By Tyler Brady of AFellowFisherman.com
Choosing which fishing line can be a little confusing, right?
With so many different manufacturers of lines out there, all offering multiple products, it can be hard to know which one to use for your next fishing trip. Do you go with monofilament (mono), braided, or fluorocarbon line?
We’re here to help make things a little less confusing. In this article, I’ll break down the three most popular choices amongst anglers and go over when to use them. You’ll be an expert in no time!
3 Most Popular Fishing Lines
Monofilament Fishing Line
Monofilament fishing line is, without a doubt, the most popular choice today. It’s affordable, durable, and easy to use. This fishing line is made of a single strand of nylon stretched out with a thin tube during manufacturing.
A monofilament fishing line is ideal for anglers of all skill levels. It’s easy to cast, inexpensive, holds knots well, and overall easy to handle (even with chubby fingers). Moreover, mono possesses more stretch than its’ competitors allowing it to stand up to the unexpected big game fish prepared to put up a fight. However, this extra stretching leads me to talk about the cons of using mono.
One downside to monofilament is also one of its’ strengths, that is, the malleability. Being more malleable than its’ competitors gives way to being less accurate and hard to hit your target when casting. In addition, mono has proved to absorb water over time, which shortens its lifespan. A short lifespan will naturally lead to more reloading your reel and less time fishing.
When to Use Monofilament
Monofilament fishing line is perfect for anglers fishing in clear water or targeting smaller fish. Available in many colors, this line can be less visible in the water than other types of lines, making it great for fishing in stealth mode. Because mono has more stretch, it’s also great for beginners who are still learning how to fight a fish.
Braided Fishing Line
A braided fishing line comprises several strands of polyethylenes that are braided together. This fishing line is robust and durable, making it perfect for fishing in harsh conditions.
A braided fishing line is known to be abrasion-resistant and withstand a lot of tension without breaking. In addition, braided line has no line memory and no stretch resulting in ultimate precision but giving way to less “shock-strength.”
One downside to a braided line is that it can be considerably challenging to tie knots. Moreover, braided lines are more likely to break from fish’s sharp teeth, such as piranha, bluefish, and bowfin. Lastly, braided is typically the most expensive line among the three discussed here.

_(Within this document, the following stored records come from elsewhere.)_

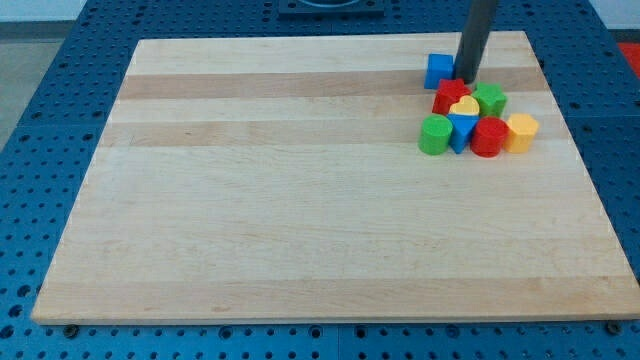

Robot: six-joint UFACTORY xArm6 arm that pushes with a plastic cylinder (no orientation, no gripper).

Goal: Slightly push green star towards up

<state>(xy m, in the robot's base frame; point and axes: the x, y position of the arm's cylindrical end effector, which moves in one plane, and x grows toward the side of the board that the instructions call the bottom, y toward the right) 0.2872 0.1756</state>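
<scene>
The green star [490, 99] sits at the upper right of a tight cluster of blocks near the view's upper right. My tip [466, 78] rests on the board just above the cluster, up and to the left of the green star, beside the blue cube [438, 70]. Below the tip lie a red block [450, 95] and a yellow heart [464, 106].
The cluster also holds a green cylinder [434, 134], a blue block [461, 130], a red cylinder [488, 137] and a yellow block [521, 131]. The wooden board [300, 200] lies on a blue perforated table; its top edge is close above the tip.
</scene>
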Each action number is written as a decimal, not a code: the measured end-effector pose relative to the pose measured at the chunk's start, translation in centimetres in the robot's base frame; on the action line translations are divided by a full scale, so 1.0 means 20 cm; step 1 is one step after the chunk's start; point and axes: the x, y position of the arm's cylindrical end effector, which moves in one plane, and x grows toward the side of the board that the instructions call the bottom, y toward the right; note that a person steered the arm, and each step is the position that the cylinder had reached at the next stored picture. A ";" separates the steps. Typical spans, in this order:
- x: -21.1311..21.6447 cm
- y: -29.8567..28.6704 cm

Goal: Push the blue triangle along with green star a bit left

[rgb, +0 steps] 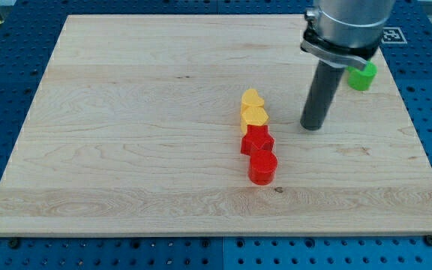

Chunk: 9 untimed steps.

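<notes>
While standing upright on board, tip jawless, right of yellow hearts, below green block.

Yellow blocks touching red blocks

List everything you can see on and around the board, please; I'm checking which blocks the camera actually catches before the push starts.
Wooden board: one, light wood, fills most of the view.
Blue pegboard surface: one, blue, around the board on all sides.
Yellow blocks: two, yellow, heart-like, touching, near the board's centre.
Red star-like block: one, red, directly below the yellow pair, touching it.
Red cylinder: one, red, lowest in that column.
Green block: one, green, upper right, partly hidden behind the arm; shape unclear.
Blue triangle: none visible.
Marker tag: one, black and white, view's top right edge.
My tip: one, dark rod end, right of the column, lower left of the green block, touching neither.
</notes>
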 end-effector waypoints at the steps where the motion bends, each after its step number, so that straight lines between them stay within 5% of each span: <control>1: 0.03 0.02; 6: 0.08 0.52; 9: -0.57 0.69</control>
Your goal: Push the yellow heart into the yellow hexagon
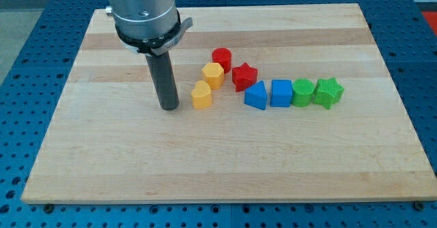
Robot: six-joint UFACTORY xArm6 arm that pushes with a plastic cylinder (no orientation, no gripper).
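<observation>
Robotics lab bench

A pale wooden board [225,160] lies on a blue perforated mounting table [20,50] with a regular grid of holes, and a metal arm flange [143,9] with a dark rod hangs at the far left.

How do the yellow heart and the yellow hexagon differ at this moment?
The yellow heart is notched on top; the yellow hexagon is flat-sided. The heart lies nearer my tip and lower-left; the hexagon sits above-right, beside the red cylinder. Both are yellow, similar in size, nearly touching.
</observation>
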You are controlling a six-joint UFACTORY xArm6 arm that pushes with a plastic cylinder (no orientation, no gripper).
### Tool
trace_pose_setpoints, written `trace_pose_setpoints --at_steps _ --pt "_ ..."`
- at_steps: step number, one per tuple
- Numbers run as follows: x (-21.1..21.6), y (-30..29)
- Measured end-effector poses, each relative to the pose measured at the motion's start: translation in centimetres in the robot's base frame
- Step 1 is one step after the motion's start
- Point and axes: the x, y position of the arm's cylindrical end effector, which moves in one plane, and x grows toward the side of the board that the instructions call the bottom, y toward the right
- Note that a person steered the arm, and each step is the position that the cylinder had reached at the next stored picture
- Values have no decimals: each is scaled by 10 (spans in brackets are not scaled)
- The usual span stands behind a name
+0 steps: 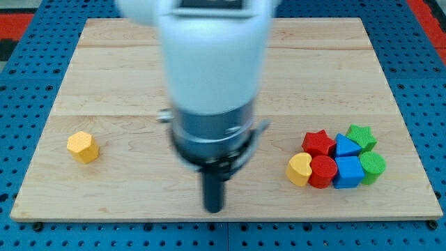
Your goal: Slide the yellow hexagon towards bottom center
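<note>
The yellow hexagon (83,147) lies on the wooden board (118,63) at the view's left, a little below mid-height. My tip (214,208) is near the board's bottom edge at about the centre, well to the right of the hexagon and apart from it. The arm's white and grey body hangs over the board's middle and hides the surface behind it.
A tight cluster sits at the view's right: a yellow heart (300,169), a red star (318,143), a red cylinder (323,171), two blue blocks (347,172), a green star (362,136) and a green cylinder (373,166). A blue pegboard (21,104) surrounds the board.
</note>
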Motion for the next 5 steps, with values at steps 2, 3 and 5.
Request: trace_pose_setpoints --at_steps 2,3,5 --pt "-19 -182" --pt "-60 -215" --pt "-86 -201"
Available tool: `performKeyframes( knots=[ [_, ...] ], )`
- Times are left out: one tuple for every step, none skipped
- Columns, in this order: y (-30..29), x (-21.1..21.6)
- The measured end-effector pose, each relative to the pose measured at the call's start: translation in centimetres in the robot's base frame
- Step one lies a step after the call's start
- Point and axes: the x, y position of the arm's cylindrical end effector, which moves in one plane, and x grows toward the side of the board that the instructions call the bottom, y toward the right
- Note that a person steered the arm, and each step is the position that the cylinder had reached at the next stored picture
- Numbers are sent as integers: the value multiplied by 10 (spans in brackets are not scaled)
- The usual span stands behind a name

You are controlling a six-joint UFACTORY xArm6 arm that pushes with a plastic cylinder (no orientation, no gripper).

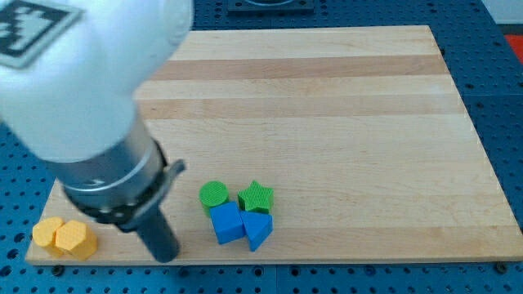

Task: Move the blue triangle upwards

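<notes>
The blue triangle point(257, 229) lies near the board's bottom edge, at the view's lower middle. It touches a blue cube point(226, 222) on its left and a green star point(257, 198) above it. A green cylinder point(214, 194) sits above the blue cube. My rod comes down from the big white arm at the view's left. My tip point(166, 254) rests on the board near its bottom edge, well to the left of the blue cube and apart from every block.
Two yellow-orange blocks, a hexagon point(73, 239) and another point(46, 233) beside it, sit at the board's bottom-left corner. The wooden board point(327, 106) lies on a blue perforated table point(500, 98). The arm's body hides the board's upper left.
</notes>
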Motion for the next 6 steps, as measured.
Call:
performKeyframes(
  knots=[
    [59, 0],
    [121, -4],
    [148, -35],
    [152, -54],
    [152, -37],
    [152, -66]
  ],
)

When to Use Braided Fishing Line
A braided fishing line is perfect for anglers fishing in water with low visibility or fishing in areas with heavy vegetation. It has the strength to cut through grasses rather than being held up. When comparing braid vs. mono, the former has the upper hand in deep water fishing with any reel but especially on spinning reels.
Fluorocarbon Fishing Line
Fluorocarbon fishing line is made up of fluoropolymer, making it nearly invisible in the water. This fishing line is perfect for fishing in clear water and when targeting ” line shy fish.”
The biggest pro to using fluorocarbon fishing lines is that they are nearly invisible in the water. In addition, this line is resistant to abrasion, meaning it can hold up against rocks and other debris on the bottom of the water.
One downside to fluorocarbon fishing line is that it is on the expensive side of the spectrum. In addition, it tends to tangle easier and have more line memory compared to braid and mono.
When to Use Fluorocarbon Fishing Line
A fluorocarbon fishing line is ideal to be used as a leader. It is less likely to be noticed and spook fish as they approach a hook. In addition, it is advantageous to use while employing bottom fishing techniques such as jigging or drop shotting.